The centrepiece — revoking permanent residency permits (permanenta uppehållstillstånd) for individuals who no longer meet the conditions under which they were granted — effectively makes "permanent" a misnomer. Sweden has long been an outlier in this regard. Denmark's udlændingeloven (Aliens Act) has for years allowed revocation of residency when the basis for protection ceases to exist, and Copenhagen has actively used this power to review permits for Syrians as conditions in parts of Syria changed. Norway's bosettingstillatelse (settlement permit) similarly comes with requirements around self-sufficiency and integration that, if not met, can affect renewal and status. Sweden is not pioneering anything here; it is adopting what its neighbours built while Swedish politicians were still debating whether the word "krav" (requirement) was too harsh.
The proposal to deport teenagers convicted of serious crimes addresses a gap that has been politically radioactive in Sweden but unremarkable elsewhere. Danish law already permits expulsion of minors in serious criminal cases, and Norway's utlendingsloven (Immigration Act) provides mechanisms for removing foreign nationals — including younger offenders — who pose a threat to public order. In Sweden, the political cost of proposing such measures was, until recently, higher than the social cost of not having them.

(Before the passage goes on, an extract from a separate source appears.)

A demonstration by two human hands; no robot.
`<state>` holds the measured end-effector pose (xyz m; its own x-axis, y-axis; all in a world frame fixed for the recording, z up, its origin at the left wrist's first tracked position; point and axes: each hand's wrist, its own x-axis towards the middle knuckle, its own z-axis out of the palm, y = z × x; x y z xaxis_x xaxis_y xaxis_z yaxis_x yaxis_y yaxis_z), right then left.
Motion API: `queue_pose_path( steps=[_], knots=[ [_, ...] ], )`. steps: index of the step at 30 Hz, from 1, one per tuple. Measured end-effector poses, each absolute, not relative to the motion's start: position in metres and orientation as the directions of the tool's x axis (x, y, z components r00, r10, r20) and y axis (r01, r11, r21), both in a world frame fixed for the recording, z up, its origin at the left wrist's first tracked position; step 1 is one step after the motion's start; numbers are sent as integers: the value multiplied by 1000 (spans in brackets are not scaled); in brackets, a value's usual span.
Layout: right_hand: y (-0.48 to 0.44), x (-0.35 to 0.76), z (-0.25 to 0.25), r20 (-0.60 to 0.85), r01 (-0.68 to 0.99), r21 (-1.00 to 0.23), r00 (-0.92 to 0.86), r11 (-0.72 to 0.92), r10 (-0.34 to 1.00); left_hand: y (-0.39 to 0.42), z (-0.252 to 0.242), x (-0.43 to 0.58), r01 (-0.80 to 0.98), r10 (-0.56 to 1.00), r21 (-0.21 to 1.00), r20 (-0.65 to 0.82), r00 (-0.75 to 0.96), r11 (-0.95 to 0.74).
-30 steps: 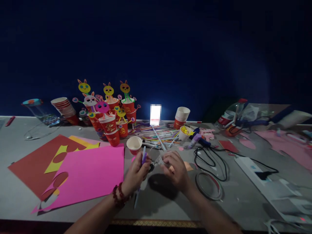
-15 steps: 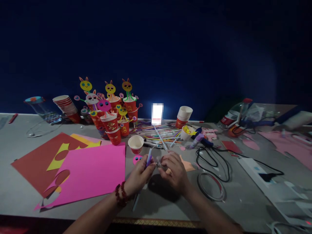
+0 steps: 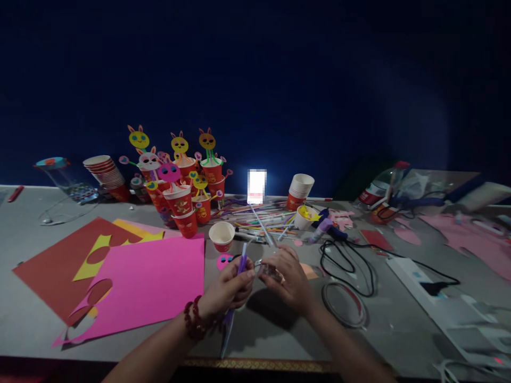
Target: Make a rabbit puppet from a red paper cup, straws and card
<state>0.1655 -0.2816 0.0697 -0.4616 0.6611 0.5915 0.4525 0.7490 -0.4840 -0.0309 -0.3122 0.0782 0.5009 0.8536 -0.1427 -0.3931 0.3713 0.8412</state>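
My left hand (image 3: pixel 233 282), with a dark red bead bracelet at the wrist, grips a bundle of purple and pale straw-like sticks (image 3: pixel 242 258). Their upper ends rise above the fingers; the lower ends hang below toward the table's front edge. My right hand (image 3: pixel 288 274) is closed around a small clear tape dispenser (image 3: pixel 271 272), partly hidden by the fingers. Its front end nearly meets the left fingertips. A long pale stick (image 3: pixel 262 224) slants up behind the right hand; whether it is held I cannot tell. A pink paper face (image 3: pixel 224 260) lies beyond my left hand.
White-lined cup (image 3: pixel 222 236) stands ahead. Pink (image 3: pixel 159 282) and brown (image 3: pixel 51 266) sheets lie left, with decorated red cups (image 3: pixel 179 202) behind. Loose straws and pens (image 3: pixel 255 218) spread beyond my hands. A tape roll (image 3: pixel 344 304), black cable (image 3: pixel 369 271) and power strip (image 3: pixel 411 282) lie right.
My left hand has turned slightly, and the purple sticks stand more upright, with more of their lower part showing. The right hand has tilted, showing more of the clear dispenser.
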Motion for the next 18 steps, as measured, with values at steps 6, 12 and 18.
queue_pose_path(
  steps=[6,12,18],
  knots=[
    [-279,164,72,553,262,-674,-441,691,707,-311,78,-34,-428,842,802,-162,514,416],
    [-275,166,68,464,148,-788,-494,598,735,-312,77,-33,-442,829,786,-153,539,432],
    [-274,166,70,415,210,-798,-488,565,768,-310,78,-32,-434,845,787,-196,498,439]
  ],
)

What remains conspicuously vague is the fiscal side. Revoking thousands of permits generates thousands of legal appeals. Sweden's migration courts (migrationsdomstolarna) are already backlogged. Each contested deportation case costs the state legal aid fees, court time, and — if the individual cannot be returned — continued municipal responsibility for housing and welfare. Denmark solved part of this problem by building dedicated return centres (udrejsecentre) where rejected asylum seekers are housed while awaiting departure, shifting the cost from municipalities to the central state. Sweden has no equivalent infrastructure. The municipalities — already strained by integration costs — will likely bear the burden of individuals who are ordered to leave but have nowhere to go.
The incentive shift is real, though. If residency is conditional on employment, language acquisition, and clean criminal records, the calculus for every permit holder changes. Denmark's experience suggests that conditionality does alter behaviour: employment rates among refugees rose after Copenhagen tied residency to labour market participation. Whether Sweden will enforce its new rules with the same rigour is another matter. Swedish agencies have a long history of writing strict regulations and then applying them with considerable flexibility.
The package moves Sweden firmly in the direction the rest of the Nordic region has been travelling for years. Denmark's paradigm shift — from integration to return — began in earnest around 2019. Norway tightened its rules incrementally over the past decade. Finland has recently accelerated its own restrictions. Sweden arrives last, with the most ground to cover and the largest resident population affected by the changes.
The government's proposals still need to pass the Riksdag and survive judicial review. Denmark's return centre at Sjælsmark has been operating since 2015. Sweden's migration courts haven't yet received their first revocation case.